The records below hold a stretch from the line with "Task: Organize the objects" through the line with "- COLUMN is"; return exactly those lines, ends included, and nothing more.

[SOURCE MATERIAL Boundary: Start]

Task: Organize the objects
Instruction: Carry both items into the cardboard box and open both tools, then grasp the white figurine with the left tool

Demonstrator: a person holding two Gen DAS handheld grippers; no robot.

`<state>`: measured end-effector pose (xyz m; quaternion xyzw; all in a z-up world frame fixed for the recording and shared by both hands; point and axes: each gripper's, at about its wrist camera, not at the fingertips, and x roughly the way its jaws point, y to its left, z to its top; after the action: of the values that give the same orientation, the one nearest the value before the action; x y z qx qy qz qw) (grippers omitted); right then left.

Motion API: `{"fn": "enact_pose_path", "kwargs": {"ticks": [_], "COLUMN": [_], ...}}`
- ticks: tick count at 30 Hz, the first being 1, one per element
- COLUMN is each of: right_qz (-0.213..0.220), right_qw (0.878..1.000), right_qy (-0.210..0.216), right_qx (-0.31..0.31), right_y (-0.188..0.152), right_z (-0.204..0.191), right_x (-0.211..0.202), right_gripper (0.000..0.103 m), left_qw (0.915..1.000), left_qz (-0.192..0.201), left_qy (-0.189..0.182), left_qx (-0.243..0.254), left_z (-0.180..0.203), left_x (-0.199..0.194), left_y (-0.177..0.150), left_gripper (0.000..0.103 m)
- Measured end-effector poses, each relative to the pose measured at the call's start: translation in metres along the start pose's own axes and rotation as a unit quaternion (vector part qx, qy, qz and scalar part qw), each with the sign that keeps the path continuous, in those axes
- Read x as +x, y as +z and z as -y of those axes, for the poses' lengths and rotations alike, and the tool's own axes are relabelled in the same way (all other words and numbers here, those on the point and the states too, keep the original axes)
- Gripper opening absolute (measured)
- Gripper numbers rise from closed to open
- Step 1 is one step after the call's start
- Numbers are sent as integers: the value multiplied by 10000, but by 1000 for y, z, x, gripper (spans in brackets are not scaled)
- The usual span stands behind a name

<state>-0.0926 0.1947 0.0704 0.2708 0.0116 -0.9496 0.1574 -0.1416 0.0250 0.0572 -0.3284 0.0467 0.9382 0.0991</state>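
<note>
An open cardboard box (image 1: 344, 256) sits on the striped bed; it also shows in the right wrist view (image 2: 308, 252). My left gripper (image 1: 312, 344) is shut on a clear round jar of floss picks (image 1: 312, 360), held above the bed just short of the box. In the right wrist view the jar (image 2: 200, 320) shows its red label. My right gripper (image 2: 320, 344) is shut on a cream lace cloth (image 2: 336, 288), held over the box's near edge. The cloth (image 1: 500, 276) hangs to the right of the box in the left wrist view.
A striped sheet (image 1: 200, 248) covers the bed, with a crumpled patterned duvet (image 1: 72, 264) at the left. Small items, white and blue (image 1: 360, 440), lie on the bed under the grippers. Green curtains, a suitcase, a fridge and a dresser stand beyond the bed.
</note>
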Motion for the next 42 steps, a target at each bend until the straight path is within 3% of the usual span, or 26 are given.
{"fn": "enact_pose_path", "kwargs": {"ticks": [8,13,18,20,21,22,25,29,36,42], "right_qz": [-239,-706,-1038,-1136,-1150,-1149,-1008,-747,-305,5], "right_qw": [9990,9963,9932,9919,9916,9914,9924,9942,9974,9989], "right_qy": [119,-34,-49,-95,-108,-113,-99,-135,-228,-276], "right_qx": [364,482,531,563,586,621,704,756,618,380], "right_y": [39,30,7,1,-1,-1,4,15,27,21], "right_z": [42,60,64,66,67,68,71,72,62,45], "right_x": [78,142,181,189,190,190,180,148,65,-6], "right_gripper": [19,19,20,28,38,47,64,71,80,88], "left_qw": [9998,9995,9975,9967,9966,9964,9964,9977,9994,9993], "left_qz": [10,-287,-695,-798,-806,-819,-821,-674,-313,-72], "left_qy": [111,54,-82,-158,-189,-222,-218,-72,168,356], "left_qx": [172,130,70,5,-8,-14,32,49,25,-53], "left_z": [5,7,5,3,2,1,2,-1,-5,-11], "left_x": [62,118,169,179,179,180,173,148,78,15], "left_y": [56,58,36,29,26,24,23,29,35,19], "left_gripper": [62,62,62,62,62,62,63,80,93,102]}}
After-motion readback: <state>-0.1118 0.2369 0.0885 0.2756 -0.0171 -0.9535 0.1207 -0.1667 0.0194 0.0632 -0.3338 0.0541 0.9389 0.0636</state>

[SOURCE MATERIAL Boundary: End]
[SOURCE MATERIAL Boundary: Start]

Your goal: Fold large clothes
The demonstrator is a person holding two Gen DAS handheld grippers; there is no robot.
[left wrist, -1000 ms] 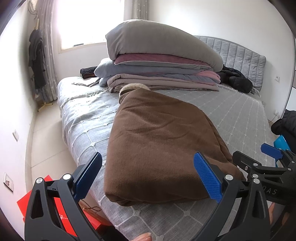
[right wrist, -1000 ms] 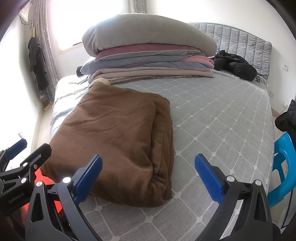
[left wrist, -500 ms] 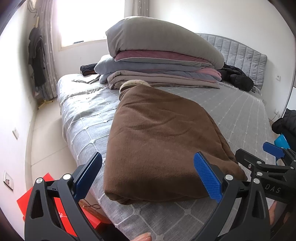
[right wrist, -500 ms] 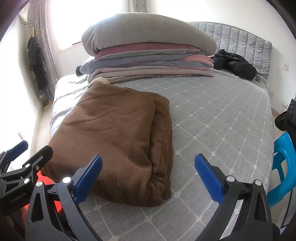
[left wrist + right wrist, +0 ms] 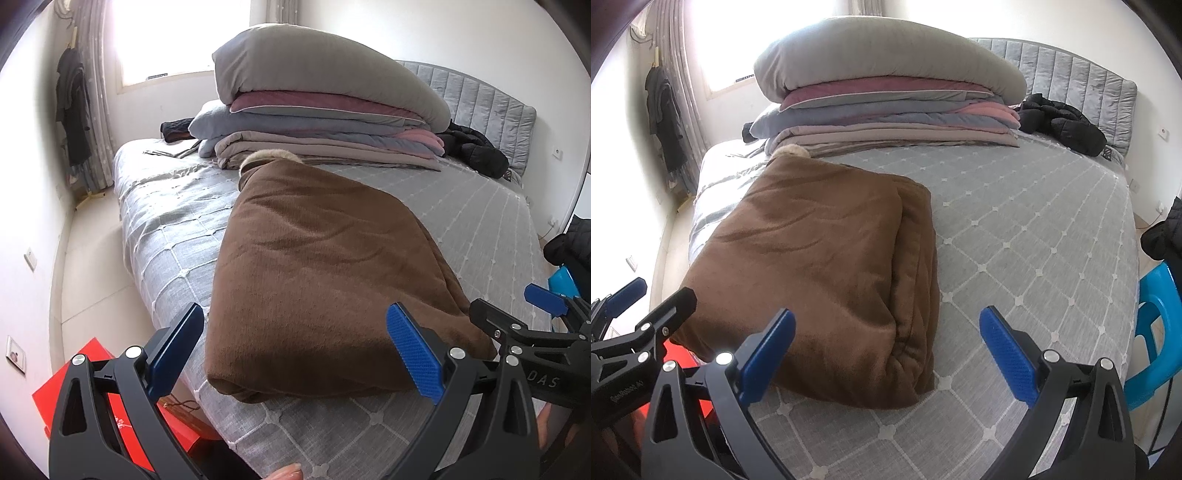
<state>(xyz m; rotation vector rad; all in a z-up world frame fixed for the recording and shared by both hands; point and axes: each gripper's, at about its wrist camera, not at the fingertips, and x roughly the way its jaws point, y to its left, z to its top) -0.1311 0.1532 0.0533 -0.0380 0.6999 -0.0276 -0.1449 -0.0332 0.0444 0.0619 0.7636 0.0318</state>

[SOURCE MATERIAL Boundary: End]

*WRITTEN REPLY*:
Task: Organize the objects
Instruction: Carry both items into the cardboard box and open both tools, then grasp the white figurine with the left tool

Demonstrator: a person holding two Gen DAS handheld grippers; no robot.

`<state>`: measured end-effector pose (xyz m; quaternion xyzw; all in a z-up world frame fixed for the recording and shared by both hands; point and axes: each gripper's, at about its wrist camera, not at the fingertips, and x roughly the way its jaws point, y to its left, z to its top; after the action: of the values that give the same orientation, the one nearest the value before the action; x y z qx qy qz qw) (grippers omitted); right then left.

Motion API: `{"fn": "enact_pose_path", "kwargs": {"ticks": [_], "COLUMN": [_], ...}}`
- ticks: tick count at 30 Hz, the first being 1, one per element
- COLUMN is each of: right_qz (-0.213..0.220), right_qw (0.878..1.000), right_qy (-0.210..0.216), right_qx (-0.31..0.31), right_y (-0.188..0.152), right_z (-0.204..0.191), right_x (-0.211..0.202), right_gripper (0.000..0.103 m), left_qw (0.915..1.000), left_qz (-0.192..0.201), left_qy (-0.189..0.182), left_qx (-0.243..0.254), left_z (-0.180..0.203), left_x (-0.199..0.194), left_y (-0.177..0.150), left_gripper (0.000..0.103 m)

The full output has already been given.